WHAT YOU ARE ASKED TO DO: Restate the listing below word for word; no picture is to be carried over.

GIVEN MATERIAL:
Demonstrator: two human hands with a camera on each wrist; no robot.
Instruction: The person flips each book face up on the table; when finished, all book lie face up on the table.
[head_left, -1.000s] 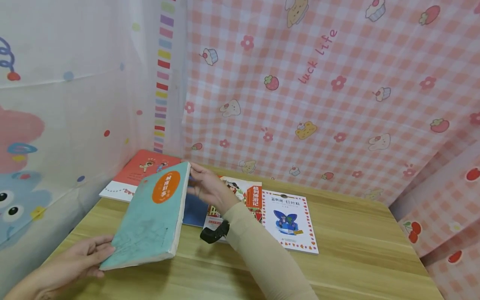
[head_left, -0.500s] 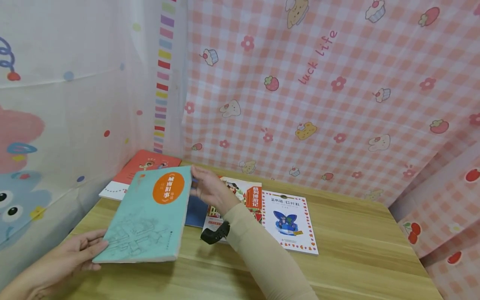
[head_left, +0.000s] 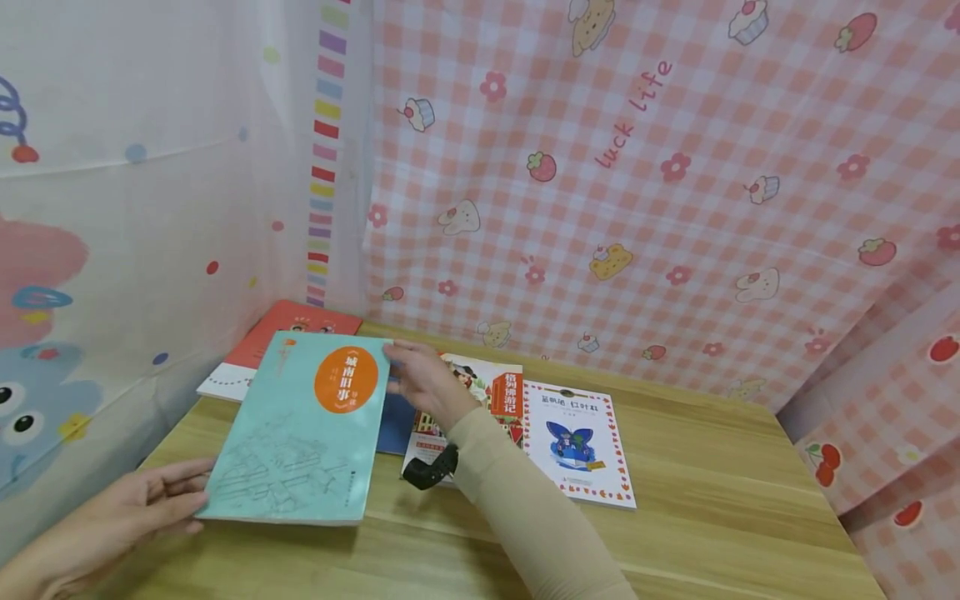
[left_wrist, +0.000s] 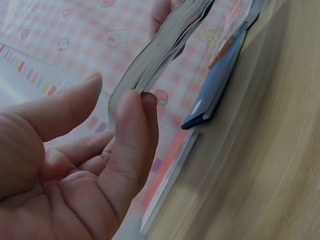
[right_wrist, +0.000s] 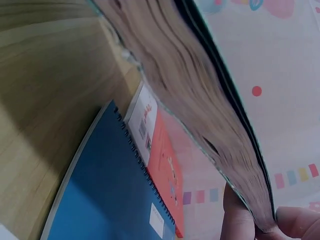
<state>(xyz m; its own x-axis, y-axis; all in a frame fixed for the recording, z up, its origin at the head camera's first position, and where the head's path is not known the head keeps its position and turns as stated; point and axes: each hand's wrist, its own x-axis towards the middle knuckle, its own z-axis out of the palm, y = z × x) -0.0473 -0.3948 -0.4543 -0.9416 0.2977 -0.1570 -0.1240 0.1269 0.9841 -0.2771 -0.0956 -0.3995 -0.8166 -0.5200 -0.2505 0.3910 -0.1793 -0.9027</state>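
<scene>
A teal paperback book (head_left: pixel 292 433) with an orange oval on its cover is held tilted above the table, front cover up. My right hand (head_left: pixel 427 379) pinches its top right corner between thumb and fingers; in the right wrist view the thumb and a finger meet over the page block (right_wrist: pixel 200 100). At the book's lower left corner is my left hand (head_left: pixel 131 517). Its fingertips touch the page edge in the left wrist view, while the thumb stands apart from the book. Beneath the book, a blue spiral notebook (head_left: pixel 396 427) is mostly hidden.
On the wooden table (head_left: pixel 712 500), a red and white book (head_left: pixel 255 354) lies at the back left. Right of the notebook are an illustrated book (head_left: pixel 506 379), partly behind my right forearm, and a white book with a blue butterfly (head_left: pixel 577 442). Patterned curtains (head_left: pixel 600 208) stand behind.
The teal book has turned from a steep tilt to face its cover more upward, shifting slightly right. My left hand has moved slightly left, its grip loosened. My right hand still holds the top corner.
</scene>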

WRITTEN ANSWER:
Demonstrator: two human hands with a camera on each wrist; no robot.
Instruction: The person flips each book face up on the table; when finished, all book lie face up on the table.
[head_left, -1.000s] 
[head_left, -0.500s] 
[head_left, +0.000s] 
[left_wrist, +0.000s] 
[right_wrist, +0.000s] 
<state>(xyz m; its own x-axis, y-axis; all in a frame fixed for the recording, z up, its origin at the head camera's first position, and where the head's path is not known the head keeps its position and turns as stated; point and axes: each hand's wrist, its own x-axis towards the middle knuckle, its own z-axis out of the palm, y = z × x) -0.0473 -0.3948 -0.4543 -0.9416 0.2977 -0.1570 -0.1240 0.1269 0.9841 -0.2771 -0.0956 -0.3995 -0.8166 -0.5200 -0.2505 0.3910 -0.1793 -0.9027</state>
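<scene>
A teal paperback book (head_left: pixel 292 433) with an orange oval on its cover is held tilted above the table, front cover up. My right hand (head_left: pixel 427 379) pinches its top right corner between thumb and fingers; in the right wrist view the thumb and a finger meet over the page block (right_wrist: pixel 200 100). At the book's lower left corner is my left hand (head_left: pixel 131 517). Its fingertips touch the page edge in the left wrist view, while the thumb stands apart from the book. Beneath the book, a blue spiral notebook (head_left: pixel 396 427) is mostly hidden.
On the wooden table (head_left: pixel 712 500), a red and white book (head_left: pixel 255 354) lies at the back left. Right of the notebook are an illustrated book (head_left: pixel 506 379), partly behind my right forearm, and a white book with a blue butterfly (head_left: pixel 577 442). Patterned curtains (head_left: pixel 600 208) stand behind.
The teal book has turned from a steep tilt to face its cover more upward, shifting slightly right. My left hand has moved slightly left, its grip loosened. My right hand still holds the top corner.
</scene>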

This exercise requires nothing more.